Thüringer Allgemeine, 03.10.2009
Warum man sich mit Gelächter selbst therapieren kann
Beim Lachen übernimmt der Körper das Kommando, der Geist hat Sendepause und das ist gesund. Der Psychologe und Lachforscher Dr. Michael TITZE erklärt, warum man sich mit Gelächter selbst therapieren kann.
Gespräch: Eva WEBER
Dr. Titze, ist Lachen, wie der Volksmund sagt, wirklich gesund?

Das ist zwar nicht zu 100 Prozent nachgewiesen, aber sehr wahrscheinlich. Aus meiner Erfahrung gehe ich davon aus, dass es so ist.

Wie wirkt sich denn Gelächter genau auf den Lachenden aus?

Man könnte es so sagen: Beim Lachen übernimmt die Weisheit des Körpers das Ruder. Jede Kontrolle, die wir sonst über unseren Geist ausüben, wird vorübergehend ausgeknipst.

Was heißt das praktisch?

Beim Lachen wird die richtige Atmung benutzt, die Körperhaltung verbessert, indem man etwa leicht in die Knie geht. Im Augenblick des Lachens wird alle Selbstkritik ausgeschaltet. Dann ist der Mensch für einen Moment derjenige, der er zu Beginn seines Lebens war.

Aber erreicht wirklich jedes Gelächter diesen Effekt?

Nein, nur aufrichtiges Lachen. Gestelltes Lachen erfüllt nur kommunikative Zwecke. Es zeigt zum Beispiel an, dass etwas im Gespräch peinlich war oder nicht so ernst gemeint ist. Gesund ist nur impulsives Lachen, das aus dem Bauch kommt. Das tritt gerne auf, wenn die Bedingungen es eigentlich gar nicht zulassen. Wenn man zum Beispiel in der Kirche lachen muss.

Gibt es Anlässe oder Witze, bei denen wirklich jeder so herzhaft lachen muss?

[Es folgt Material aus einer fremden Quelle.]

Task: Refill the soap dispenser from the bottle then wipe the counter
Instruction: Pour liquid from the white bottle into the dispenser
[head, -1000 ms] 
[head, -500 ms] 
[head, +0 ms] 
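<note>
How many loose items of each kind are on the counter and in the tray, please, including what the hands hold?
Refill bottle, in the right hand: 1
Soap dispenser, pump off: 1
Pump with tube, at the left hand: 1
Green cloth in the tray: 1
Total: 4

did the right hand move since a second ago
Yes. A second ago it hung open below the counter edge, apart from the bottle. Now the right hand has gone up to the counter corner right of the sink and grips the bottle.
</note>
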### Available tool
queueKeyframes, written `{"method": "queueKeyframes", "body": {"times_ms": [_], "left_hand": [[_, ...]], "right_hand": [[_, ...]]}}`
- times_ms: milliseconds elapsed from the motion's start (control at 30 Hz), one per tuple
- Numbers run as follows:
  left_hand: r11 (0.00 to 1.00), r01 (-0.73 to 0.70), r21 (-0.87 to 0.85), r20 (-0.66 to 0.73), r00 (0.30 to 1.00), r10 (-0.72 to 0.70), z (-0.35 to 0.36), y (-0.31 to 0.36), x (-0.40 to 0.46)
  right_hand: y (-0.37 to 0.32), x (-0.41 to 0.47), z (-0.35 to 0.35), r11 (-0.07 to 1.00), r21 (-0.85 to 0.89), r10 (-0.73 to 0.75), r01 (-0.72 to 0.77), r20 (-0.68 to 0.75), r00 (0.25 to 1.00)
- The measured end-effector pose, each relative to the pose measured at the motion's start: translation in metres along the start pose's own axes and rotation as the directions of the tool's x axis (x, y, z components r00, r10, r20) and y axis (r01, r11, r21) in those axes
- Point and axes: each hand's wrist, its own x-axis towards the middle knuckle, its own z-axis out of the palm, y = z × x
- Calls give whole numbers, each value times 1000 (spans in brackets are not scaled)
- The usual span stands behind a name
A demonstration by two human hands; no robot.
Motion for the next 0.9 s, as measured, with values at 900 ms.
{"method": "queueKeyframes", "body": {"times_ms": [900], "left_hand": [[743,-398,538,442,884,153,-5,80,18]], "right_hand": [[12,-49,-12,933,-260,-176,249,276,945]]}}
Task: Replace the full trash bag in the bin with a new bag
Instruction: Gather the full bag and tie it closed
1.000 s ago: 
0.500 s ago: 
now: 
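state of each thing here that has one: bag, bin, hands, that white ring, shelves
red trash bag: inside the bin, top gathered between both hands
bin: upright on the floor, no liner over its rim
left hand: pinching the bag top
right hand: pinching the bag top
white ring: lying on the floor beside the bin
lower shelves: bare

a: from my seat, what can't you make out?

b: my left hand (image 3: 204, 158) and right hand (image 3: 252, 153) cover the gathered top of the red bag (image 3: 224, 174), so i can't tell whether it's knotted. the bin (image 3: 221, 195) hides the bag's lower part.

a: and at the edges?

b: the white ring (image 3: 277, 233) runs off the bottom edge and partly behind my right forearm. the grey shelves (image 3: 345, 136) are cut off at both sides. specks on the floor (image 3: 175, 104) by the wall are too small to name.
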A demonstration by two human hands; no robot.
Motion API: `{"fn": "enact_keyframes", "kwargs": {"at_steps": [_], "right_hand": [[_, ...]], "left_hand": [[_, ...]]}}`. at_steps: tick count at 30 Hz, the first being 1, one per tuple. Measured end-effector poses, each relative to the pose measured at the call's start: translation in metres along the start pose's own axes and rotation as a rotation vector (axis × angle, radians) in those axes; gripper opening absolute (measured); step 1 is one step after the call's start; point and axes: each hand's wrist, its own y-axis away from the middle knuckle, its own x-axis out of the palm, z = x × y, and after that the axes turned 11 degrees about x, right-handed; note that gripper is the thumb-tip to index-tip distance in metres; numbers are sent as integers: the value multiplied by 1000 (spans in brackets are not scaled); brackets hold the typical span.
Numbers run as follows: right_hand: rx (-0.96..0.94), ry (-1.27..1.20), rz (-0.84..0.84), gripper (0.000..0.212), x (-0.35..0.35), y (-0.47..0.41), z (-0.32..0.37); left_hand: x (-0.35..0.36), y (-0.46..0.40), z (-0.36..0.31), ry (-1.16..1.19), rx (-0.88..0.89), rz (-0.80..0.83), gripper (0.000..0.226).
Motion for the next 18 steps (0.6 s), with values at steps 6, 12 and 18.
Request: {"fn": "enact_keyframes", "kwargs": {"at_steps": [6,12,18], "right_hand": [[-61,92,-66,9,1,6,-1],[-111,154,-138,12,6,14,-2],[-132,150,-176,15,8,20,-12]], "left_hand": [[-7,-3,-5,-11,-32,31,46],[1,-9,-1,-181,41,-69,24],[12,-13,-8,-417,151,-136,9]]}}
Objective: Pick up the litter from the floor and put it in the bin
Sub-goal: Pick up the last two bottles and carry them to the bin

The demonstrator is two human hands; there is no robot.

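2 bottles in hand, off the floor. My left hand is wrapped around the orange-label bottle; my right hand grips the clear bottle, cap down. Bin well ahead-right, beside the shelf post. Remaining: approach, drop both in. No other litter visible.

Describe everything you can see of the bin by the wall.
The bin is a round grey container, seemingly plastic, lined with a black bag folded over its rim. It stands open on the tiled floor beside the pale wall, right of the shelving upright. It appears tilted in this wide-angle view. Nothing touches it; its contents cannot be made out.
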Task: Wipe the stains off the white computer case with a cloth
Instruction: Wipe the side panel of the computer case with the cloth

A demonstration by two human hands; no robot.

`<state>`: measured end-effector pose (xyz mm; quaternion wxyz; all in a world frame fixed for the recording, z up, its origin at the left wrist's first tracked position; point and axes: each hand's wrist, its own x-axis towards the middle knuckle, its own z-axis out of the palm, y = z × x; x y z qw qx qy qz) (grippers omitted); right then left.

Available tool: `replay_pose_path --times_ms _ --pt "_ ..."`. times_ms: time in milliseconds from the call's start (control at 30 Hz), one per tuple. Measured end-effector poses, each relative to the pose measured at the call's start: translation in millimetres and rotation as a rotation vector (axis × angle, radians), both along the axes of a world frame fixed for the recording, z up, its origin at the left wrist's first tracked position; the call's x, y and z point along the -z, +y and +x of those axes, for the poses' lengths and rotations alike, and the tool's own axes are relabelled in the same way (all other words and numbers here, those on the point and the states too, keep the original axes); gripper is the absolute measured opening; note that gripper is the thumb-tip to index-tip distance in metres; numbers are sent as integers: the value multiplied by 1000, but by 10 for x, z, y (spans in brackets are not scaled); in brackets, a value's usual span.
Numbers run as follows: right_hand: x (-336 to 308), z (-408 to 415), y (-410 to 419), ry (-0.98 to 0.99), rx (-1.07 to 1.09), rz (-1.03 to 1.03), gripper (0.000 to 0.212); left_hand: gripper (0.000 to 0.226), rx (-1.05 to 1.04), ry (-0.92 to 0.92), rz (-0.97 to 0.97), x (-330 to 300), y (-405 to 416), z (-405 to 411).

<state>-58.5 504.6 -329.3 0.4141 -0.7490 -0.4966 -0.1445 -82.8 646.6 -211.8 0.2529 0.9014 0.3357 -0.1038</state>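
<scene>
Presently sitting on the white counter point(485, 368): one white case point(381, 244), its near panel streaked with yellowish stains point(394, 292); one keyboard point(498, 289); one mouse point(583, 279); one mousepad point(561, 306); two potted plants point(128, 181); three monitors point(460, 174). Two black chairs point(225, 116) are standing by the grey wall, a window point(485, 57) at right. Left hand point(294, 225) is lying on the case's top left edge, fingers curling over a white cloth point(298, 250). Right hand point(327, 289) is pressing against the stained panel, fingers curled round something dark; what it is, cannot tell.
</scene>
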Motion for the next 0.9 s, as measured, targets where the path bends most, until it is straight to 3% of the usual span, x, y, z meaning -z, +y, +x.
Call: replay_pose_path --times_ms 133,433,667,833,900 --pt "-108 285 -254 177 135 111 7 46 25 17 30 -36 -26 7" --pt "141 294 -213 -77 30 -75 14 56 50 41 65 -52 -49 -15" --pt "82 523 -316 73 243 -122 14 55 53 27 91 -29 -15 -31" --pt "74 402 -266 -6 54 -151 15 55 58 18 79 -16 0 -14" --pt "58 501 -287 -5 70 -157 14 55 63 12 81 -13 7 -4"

Das nicht, aber man kann es üben indem man etwa in der Gruppe ganz bewusst ein paar Minuten gestellt lacht. Das wirkt zwar peinlich, aber nach zehn bis zwanzig Minuten geht es in echtes Lachen über. Das sollte man aber nicht alleine versuchen, dann funktioniert es kaum.

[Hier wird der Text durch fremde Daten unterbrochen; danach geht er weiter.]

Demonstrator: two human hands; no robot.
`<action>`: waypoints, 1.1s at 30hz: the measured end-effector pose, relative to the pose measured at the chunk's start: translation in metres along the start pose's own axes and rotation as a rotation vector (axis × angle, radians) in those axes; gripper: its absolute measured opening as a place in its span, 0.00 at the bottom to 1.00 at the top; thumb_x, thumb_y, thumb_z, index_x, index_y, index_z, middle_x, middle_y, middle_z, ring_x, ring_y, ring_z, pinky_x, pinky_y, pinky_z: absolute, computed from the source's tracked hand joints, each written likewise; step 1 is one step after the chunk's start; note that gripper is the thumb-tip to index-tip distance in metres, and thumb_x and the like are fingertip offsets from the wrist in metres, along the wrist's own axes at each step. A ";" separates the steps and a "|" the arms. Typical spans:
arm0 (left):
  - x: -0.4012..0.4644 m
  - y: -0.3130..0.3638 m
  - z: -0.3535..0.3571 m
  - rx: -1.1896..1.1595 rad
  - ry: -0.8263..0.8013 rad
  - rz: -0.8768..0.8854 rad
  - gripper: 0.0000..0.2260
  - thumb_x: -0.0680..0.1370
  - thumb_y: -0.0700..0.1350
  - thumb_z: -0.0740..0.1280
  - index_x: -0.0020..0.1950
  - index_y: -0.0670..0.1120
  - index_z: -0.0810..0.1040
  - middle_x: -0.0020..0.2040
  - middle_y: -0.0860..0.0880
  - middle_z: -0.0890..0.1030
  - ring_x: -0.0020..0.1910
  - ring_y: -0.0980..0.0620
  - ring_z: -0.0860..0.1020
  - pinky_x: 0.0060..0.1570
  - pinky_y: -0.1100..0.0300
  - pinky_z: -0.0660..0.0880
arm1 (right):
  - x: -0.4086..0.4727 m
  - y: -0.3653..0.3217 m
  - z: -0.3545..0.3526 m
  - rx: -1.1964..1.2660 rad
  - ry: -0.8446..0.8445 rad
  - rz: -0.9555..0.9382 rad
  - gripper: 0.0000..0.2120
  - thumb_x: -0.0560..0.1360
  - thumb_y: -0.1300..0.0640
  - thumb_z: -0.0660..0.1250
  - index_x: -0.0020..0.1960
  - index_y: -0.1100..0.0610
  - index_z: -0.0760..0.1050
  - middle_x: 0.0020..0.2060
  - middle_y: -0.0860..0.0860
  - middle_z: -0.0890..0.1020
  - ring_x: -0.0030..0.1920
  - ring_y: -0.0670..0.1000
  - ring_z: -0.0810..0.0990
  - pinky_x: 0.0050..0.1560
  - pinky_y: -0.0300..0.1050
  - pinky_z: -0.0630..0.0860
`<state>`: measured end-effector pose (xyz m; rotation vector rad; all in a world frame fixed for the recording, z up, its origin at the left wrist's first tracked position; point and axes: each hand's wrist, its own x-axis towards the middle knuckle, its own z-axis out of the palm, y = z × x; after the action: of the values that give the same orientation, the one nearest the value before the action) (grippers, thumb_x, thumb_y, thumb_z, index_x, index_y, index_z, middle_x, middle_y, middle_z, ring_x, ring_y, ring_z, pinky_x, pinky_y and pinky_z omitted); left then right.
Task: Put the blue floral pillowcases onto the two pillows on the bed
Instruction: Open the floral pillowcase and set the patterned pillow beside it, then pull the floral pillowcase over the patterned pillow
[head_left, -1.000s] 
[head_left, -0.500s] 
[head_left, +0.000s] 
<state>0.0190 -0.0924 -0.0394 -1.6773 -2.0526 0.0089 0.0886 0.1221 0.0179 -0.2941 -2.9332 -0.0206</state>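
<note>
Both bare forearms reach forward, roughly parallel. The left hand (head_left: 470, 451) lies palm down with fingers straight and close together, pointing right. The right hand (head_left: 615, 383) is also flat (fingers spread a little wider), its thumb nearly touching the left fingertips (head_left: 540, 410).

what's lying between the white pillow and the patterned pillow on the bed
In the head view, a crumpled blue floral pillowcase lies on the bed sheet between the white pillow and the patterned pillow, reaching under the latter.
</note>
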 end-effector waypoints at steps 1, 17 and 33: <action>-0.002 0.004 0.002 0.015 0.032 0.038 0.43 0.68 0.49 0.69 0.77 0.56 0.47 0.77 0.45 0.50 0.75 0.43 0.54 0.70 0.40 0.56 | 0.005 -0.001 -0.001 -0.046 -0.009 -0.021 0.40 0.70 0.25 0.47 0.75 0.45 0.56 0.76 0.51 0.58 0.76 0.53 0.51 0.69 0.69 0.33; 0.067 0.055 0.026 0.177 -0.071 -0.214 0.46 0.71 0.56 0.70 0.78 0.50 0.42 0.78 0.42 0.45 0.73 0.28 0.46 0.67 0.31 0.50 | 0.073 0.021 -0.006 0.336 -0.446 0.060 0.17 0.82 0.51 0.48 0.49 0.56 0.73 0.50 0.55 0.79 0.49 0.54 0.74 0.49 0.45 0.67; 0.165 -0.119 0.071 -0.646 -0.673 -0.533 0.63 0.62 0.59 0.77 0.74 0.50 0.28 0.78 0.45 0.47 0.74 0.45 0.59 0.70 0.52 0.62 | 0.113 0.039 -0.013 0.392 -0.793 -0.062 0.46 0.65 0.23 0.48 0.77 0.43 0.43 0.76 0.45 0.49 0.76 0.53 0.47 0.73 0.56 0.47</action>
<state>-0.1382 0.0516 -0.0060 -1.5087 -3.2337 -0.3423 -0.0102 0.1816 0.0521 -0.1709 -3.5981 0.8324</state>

Wird denn im Alltag wirklich so wenig gelacht, dass solche Gruppensitzungen nötig sind?

Statistisch soll ja in den frühen 50er Jahren dreimal so viel gelacht worden sein wie heute. Jetzt lacht man eher über äußere Anlässe, Witze, Comedy. All das provoziert meist kein echtes, sondern nur ein sehr kurzes Lachen. Früher mussten die Menschen selber ran, mussten eine Lachgemeinschaft bilden. Das dauert dann länger und wirkte ganz anders. Denn erst ab zehn Minuten Lachen am Stück lacht man wirklich.

Wann haben Sie bitte zuletzt zehn Minuten am Stück gelacht?

In meiner Yoga-Lachgruppe. Die dauert 45 Minuten, die Übungen sind sehr einfach. Man könnte sie auf jedem Kindergeburtstag machen. Und wenn es nur damit beginnt, dass einer dem anderen die Zunge rausstreckt.

Wie kann jeder Einzelne auch ohne Yoga-Gruppe öfter herzhaft lachen?

Dafür muss er das Denken ausschalten. Sehr praktisch sind da CDs, auf denen man 20 Minuten lang das Lachen einer geübten Lachgruppe hört. Das steckt an und kann prima beim Autofahren gehört werden.